Pertama-tama lirikan mata Nara mengarah pada dua puntung rokok yang tergeletak di asbak. Mungkinkah Tita sedang mengalami pressure menjelang pernikahan sampai-sampai mengisap rokok menjadi pelariannya? lalu, atensinya berpindah ke wajah Tita, menilik ekspresi perempuan itu.

"Are you okay?" tanyanya seraya mengalihkan wajah.

"Hm," Tita menaikan kakinya sehingga dia bisa memeluk lututnya.

"Mungkin kamu bisa cerita ke aku buat ngurangin beban kamu, Kak." Nara menatap langit malam yang hitam pekat.

Bangku di sebelahnya berderit, Tita berdiri dan menatapnya sejenak. "Nothing, cuma stres mikirin kerjaan." ia memberinya senyum singkat sebelum akhirnya pergi ke dalam rumah.

Nara mengekorinya. "Btw, kamu nggak berantem sama Kak Nares, kan?" tanyanya pelan.
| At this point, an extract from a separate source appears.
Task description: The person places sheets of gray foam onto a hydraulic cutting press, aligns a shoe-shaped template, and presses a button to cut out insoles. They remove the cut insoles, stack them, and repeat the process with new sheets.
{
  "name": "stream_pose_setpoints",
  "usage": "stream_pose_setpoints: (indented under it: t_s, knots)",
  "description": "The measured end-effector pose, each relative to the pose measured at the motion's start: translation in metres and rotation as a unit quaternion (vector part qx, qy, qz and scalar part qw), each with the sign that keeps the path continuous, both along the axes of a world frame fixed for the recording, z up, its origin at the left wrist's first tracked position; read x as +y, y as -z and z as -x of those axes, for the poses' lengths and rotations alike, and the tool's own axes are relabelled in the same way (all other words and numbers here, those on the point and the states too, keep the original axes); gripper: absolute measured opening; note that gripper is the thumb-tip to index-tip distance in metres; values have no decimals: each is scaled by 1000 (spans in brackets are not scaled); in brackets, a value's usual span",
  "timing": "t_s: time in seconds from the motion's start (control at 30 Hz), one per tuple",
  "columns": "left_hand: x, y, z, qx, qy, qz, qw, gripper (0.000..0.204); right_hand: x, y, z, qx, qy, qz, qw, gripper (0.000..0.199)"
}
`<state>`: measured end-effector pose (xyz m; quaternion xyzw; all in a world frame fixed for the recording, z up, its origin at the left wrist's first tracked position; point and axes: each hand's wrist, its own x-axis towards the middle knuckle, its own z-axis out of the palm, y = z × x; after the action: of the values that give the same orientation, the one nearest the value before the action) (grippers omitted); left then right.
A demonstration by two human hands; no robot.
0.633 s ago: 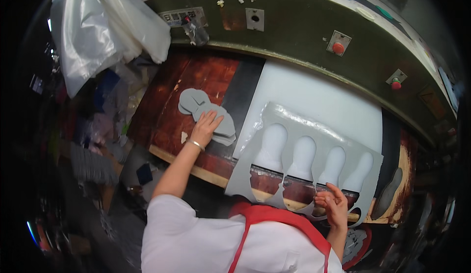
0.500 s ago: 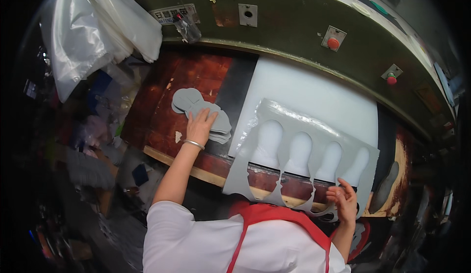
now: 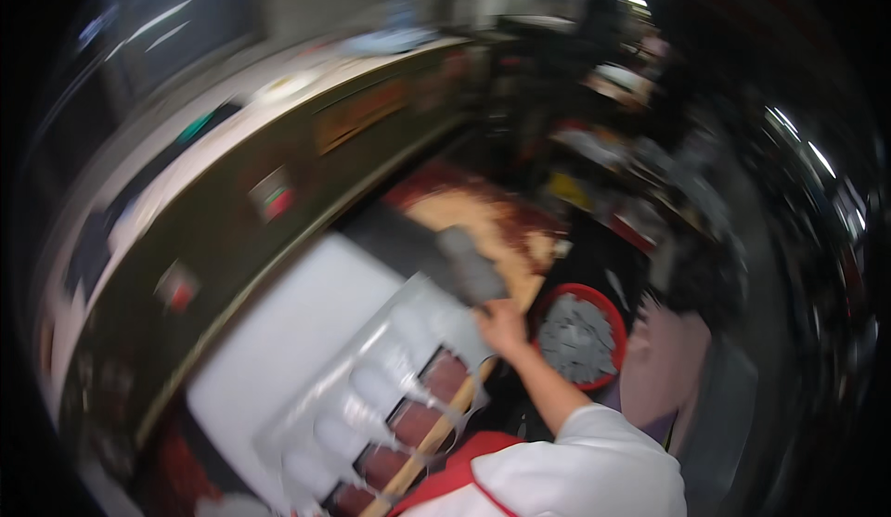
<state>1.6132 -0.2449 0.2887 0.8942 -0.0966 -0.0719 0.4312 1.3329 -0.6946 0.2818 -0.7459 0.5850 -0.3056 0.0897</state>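
Note:
My right hand reaches out at the right end of the machine bed, its fingers smeared by motion. They are at the near end of a grey sole-shaped piece, which lies across the dark strip and the worn wood. Whether they grip it I cannot make out. Left of the hand is a grey sheet with several sole-shaped cutouts, partly on a white board and reaching over the front edge. My left hand is out of the picture.
A red basin full of grey scraps stands right of my forearm. Behind the board runs the machine's dark green beam with red buttons. A light wooden strip edges the bed. Cluttered shelving is at the far right.
The view has swung to the right and blurred. My right hand has gone from the cutout sheet to the grey sole-shaped piece. My left hand and its grey stack have left the picture.

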Motion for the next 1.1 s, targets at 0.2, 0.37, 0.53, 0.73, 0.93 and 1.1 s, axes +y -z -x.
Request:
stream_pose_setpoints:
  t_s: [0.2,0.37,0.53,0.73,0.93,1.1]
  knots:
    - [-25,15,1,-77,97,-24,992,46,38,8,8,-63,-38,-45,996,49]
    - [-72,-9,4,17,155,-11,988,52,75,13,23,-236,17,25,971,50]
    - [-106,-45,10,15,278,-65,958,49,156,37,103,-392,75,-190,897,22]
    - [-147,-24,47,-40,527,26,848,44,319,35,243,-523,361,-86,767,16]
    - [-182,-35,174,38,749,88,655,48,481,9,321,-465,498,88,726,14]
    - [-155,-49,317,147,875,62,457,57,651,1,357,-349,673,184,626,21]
Tita sempat menoleh pada kue di atas meja yang bertuliskan kata maaf. "Nggak, kok."

Nara berhenti mengekori kakaknya dan berhenti di dapur. Ia mengambil beberapa makanan ringan dan sekotak es krim, membawanya ke dalam kamar. Meskipun ibunya berulang kali menegur jika makanan tak boleh dibawa ke kamar. Sembari mengecap rasa manis dari coklat, tangannya membuka gambar-gambar hasil karya anak-anak didiknya.

Ia meletakan stiker-stiker bintang pada karya mereka untuk mengapresiasinya. Hal-hal seperti itu kerap membuatnya lupa waktu hingga ia berakhir tidur pada jam sebelas malam.

Ketika pagi menyambut, tidurnya terusik dengan dering telepon yang berisik.

Masih dengan setengah kesadarannya, Nara menjawab panggilan yang berasal dari ayahnya.

"Ra, kamu di mana?" suara ayahnya terdengar panik.

Nara melirik jam di nakas dan angka masih menunjukan pukul lima pagi. "Di rumah lah, Pa. Kenapa? aku baru bangun tidur," ia menguap setelahnya.

"Coba periksa kamar Kakak kamu!"

Walau bertanya-tanya, tapi Nara tetap berjalan menuju kamar Tita di sisi lain. "Kenapa emangnya? palingan dia masih tidur, Pa."

Wisnu mengembuskan napas yang terdengar gusar dan gugup. "Dia kirim pesan ke Papa, katanya dia nggak bisa melanjutkan pernikahan,"

Nara terhenyak di depan pintu kamar kakaknya. "Bercanda kali, Pa. Semalam dia ada kok-" ucapannya terhenti saat ingatannya kembali memutar keadaan semalam.

Pertama kalinya Nara melihat Tita merokok dan penampilan wanita itu berantakan, wajahnya kusut dan sebuah kue bertulisan kalimat minta maaf. Kesadarannya membawa Nara membuka pintu kamar Tita dengan tangan yang berkeringat.

Benar saja firasat papanya, kamar Tita kosong, pemiliknya sudah pergi. Ia membawa serta beberapa pakaian dan perlengkapan kecantikannya dan dia tidak meninggalkan surat apapun untuk menjelaskan semua maksudnya.

"Ra," sang ayah menyadarkannya yang terdiam membisu.

Nara tercekat. "Kak Tita nggak ada di kamarnya, Pa."